ASSIGNMENT: Your answer must be the full listing below, repeated exactly.

[[ DATA EXTRACT, beginning ]]

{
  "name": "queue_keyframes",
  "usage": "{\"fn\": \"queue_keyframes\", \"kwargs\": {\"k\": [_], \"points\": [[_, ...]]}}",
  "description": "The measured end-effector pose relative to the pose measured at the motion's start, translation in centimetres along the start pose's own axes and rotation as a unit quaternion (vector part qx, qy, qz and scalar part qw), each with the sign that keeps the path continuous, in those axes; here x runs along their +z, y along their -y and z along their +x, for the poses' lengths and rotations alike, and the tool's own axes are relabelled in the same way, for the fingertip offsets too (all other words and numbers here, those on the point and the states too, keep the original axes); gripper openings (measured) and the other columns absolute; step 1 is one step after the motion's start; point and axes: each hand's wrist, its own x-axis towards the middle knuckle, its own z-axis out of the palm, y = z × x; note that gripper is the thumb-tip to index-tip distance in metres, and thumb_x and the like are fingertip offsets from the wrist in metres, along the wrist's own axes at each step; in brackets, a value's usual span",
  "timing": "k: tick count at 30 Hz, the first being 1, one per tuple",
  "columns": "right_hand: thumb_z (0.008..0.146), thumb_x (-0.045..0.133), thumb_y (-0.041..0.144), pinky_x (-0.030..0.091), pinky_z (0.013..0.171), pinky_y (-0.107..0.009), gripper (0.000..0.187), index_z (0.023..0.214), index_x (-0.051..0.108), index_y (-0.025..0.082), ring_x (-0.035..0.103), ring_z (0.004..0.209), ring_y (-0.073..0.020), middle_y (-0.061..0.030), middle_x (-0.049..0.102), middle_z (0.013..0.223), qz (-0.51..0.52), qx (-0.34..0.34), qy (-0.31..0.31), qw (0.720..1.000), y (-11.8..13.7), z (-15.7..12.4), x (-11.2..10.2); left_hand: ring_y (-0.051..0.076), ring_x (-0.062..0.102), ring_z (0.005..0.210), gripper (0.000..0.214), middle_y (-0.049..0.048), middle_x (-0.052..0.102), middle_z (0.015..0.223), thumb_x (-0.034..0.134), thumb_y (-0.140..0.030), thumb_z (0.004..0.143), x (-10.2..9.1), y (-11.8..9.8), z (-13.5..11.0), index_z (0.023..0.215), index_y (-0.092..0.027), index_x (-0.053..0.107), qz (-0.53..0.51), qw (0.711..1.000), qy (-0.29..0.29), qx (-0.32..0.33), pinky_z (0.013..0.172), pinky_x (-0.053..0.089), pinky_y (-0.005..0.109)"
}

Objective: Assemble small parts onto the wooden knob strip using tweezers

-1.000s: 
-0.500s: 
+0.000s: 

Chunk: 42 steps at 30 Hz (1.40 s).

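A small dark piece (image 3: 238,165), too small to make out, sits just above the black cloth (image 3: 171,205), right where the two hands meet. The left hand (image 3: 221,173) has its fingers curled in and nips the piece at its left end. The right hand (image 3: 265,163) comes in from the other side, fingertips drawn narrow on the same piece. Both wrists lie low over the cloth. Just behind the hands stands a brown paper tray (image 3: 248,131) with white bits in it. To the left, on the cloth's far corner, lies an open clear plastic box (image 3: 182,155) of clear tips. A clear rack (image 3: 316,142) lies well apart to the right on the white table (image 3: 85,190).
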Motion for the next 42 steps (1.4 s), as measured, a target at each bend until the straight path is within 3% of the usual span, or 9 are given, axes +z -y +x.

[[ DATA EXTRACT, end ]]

EXERCISE RESPONSE:
{
  "name": "queue_keyframes",
  "usage": "{\"fn\": \"queue_keyframes\", \"kwargs\": {\"k\": [_], \"points\": [[_, ...]]}}",
  "description": "The measured end-effector pose relative to the pose measured at the motion's start, translation in centimetres along the start pose's own axes and rotation as a unit quaternion (vector part qx, qy, qz and scalar part qw), each with the sign that keeps the path continuous, in those axes; here x runs along their +z, y along their -y and z along their +x, for the poses' lengths and rotations alike, and the tool's own axes are relabelled in the same way, for the fingertip offsets too (all other words and numbers here, those on the point and the states too, keep the original axes); gripper openings (measured) and the other columns absolute; step 1 is one step after the motion's start; point and axes: each hand's wrist, its own x-axis towards the middle knuckle, its own z-axis out of the palm, y = z × x; note that gripper is the thumb-tip to index-tip distance in metres, and thumb_x and the like are fingertip offsets from the wrist in metres, along the wrist's own axes at each step; in brackets, a value's usual span",
  "timing": "k: tick count at 30 Hz, the first being 1, one per tuple",
  "columns": "right_hand: thumb_z (0.008..0.146), thumb_x (-0.045..0.133), thumb_y (-0.041..0.144), pinky_x (-0.030..0.091), pinky_z (0.013..0.171), pinky_y (-0.107..0.009), gripper (0.000..0.187), index_z (0.023..0.214), index_x (-0.051..0.108), index_y (-0.025..0.082), ring_x (-0.035..0.103), ring_z (0.004..0.209), ring_y (-0.073..0.020), middle_y (-0.061..0.030), middle_x (-0.049..0.102), middle_z (0.013..0.223), qz (-0.51..0.52), qx (-0.34..0.34), qy (-0.31..0.31), qw (0.720..1.000), y (-11.8..13.7), z (-15.7..12.4), x (-11.2..10.2); left_hand: ring_y (-0.051..0.076), ring_x (-0.062..0.102), ring_z (0.005..0.210), gripper (0.000..0.214), middle_y (-0.049..0.048), middle_x (-0.052..0.102), middle_z (0.015..0.223), thumb_x (-0.034..0.134), thumb_y (-0.140..0.030), thumb_z (0.004..0.143), x (-10.2..9.1), y (-11.8..9.8), z (-13.5..11.0), index_z (0.023..0.215), index_y (-0.092..0.027), index_x (-0.053..0.107), qz (-0.53..0.51), qw (0.711..1.000), qy (-0.29..0.29), qx (-0.32..0.33), pinky_z (0.013..0.172), pinky_x (-0.053..0.089), pinky_y (-0.005..0.109)"
}

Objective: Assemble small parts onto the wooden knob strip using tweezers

-1.000s: 
-0.500s: 
+0.000s: 

Chunk: 42 steps at 30 Hz (1.40 s).

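A small dark piece (image 3: 238,165), too small to make out, sits just above the black cloth (image 3: 171,205), right where the two hands meet. The left hand (image 3: 221,173) has its fingers curled in and nips the piece at its left end. The right hand (image 3: 265,163) comes in from the other side, fingertips drawn narrow on the same piece. Both wrists lie low over the cloth. Just behind the hands stands a brown paper tray (image 3: 248,131) with white bits in it. To the left, on the cloth's far corner, lies an open clear plastic box (image 3: 182,155) of clear tips. A clear rack (image 3: 316,142) lies well apart to the right on the white table (image 3: 85,190).
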Motion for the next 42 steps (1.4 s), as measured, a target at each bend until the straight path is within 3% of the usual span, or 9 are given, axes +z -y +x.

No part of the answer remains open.